Nolan's new house is described in minute detail, from the bathtub to the airshaft. Francie notices these details and compares them to stories she has learned from the Bible and Shakespeare. The house is four feet from a school, where Francie is taunted by a girl who is slapping erasers. She is the teacher's pet and Francie learns about favoritism in education. The nicest room in the house is the parlor. There is a piano for the Nolans in the parlor because the previous owners had trouble moving it and asked Katie if she would watch it for them. Katie decides that Francie and Neeley will learn how to play. Johnny sings along with them. Francie gets used to the new place, but begins to feel different and older. "Francie sat on a chair and was surprised that it felt the same as it had in Lorimer Street. She felt different. Why didn't the chair feel different?" Chapter 15, pg. 131.

Topic Tracking: Education 4
Topic Tracking: Growing Up 6

Francie explores her new neighborhood and enjoys the stores. She especially likes the exotic store that sells spices, teas, and coffees, and is amazed at the Chinaman's dry-cleaning store. She discovers the concept of infinity as she looks through a magnifying glass.

Katie answers a card in a window for piano lessons. Katie convinces the teacher, Miss Lizzie Tynmore, to teach her for one hour in exchange for one hour of cleaning. She abides and teaches Katie piano as Francie and Neeley look on. After Miss Tynmore leaves, Katie teaches her children what she learns. All three learn to play piano for the price of one. Johnny tries to accomplish the same task for voice lessons with Miss Maggie Tynmore for Francie, but he fails in his exchange and the deal falls through.

Topic Tracking: Education 5

School-time rolls around and the kids need to be immunized by law. Many of the poor immigrants fear this routine. Katie works so she cannot take Francie and Neeley to the clinic. Katie feels bad, but knows this is the way it has to be. "Besides, she said to her conscience, it's a hard and bitter world. They've got to live in it. Let them get hardened young to take care of themselves." Chapter 18, pg. 142. They go alone to the clinic terrified of the needle. The doctor and nurse giving the shots are snobby and look down upon Francie because she is poor and dirty. She tells them what she thinks of them and leaves with more pain in her heart than in her arm. Katie explains her vision of vaccinations to them and scares them with horror stories of what might happen to them if they touched the wound. Johnny sings to Francie until she's calm.

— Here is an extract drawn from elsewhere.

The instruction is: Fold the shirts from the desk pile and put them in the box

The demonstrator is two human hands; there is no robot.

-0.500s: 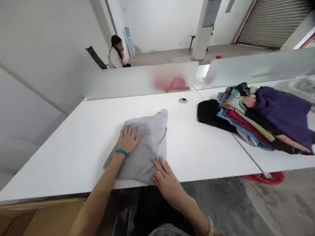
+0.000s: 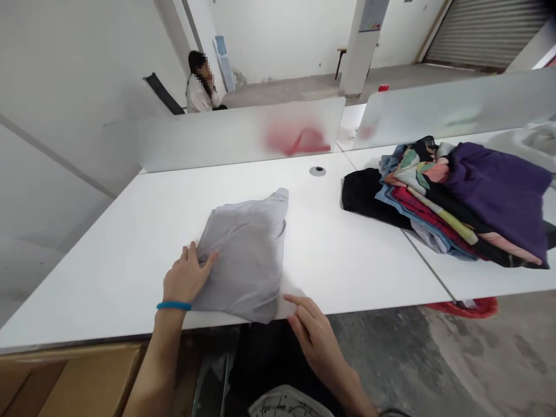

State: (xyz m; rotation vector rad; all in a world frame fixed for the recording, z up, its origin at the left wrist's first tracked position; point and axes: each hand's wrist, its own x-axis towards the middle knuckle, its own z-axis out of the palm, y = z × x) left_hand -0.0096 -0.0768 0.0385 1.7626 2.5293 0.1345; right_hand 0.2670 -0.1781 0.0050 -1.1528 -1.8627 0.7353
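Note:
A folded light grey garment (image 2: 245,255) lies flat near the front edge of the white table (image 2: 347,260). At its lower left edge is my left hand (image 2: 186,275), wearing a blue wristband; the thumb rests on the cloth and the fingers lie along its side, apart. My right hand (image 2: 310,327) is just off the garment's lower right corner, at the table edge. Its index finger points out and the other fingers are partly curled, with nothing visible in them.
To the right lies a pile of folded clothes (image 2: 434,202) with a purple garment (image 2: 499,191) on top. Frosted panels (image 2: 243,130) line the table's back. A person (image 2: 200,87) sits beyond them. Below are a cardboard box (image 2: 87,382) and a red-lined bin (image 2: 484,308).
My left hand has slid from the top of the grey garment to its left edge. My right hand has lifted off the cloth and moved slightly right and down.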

Topic Tracking: Growing Up 7

School is not the dream that Francie imagines. It is overcrowded and gives special privileges to the wealthier children. Francie tries to make the best of this school. She has wanted to go to school for so long. One day the teacher doesn't let Francie go to the bathroom and she ends up urinating right on the floor in the middle of class, only to be humiliated by everyone. Katie still won't let Sissy see the children, so she secretly surprises Francie after school with a soda. They talk and Francie tells Sissy what happened in school that day. The next morning Sissy pretends to be Francie's mother and tells the teacher, Miss Briggs, a story of lies that force her be kind to Francie and respectful of her needs. Sissy gives birth to another dead baby and Katie decides not to be as harsh on her as she has been in the past.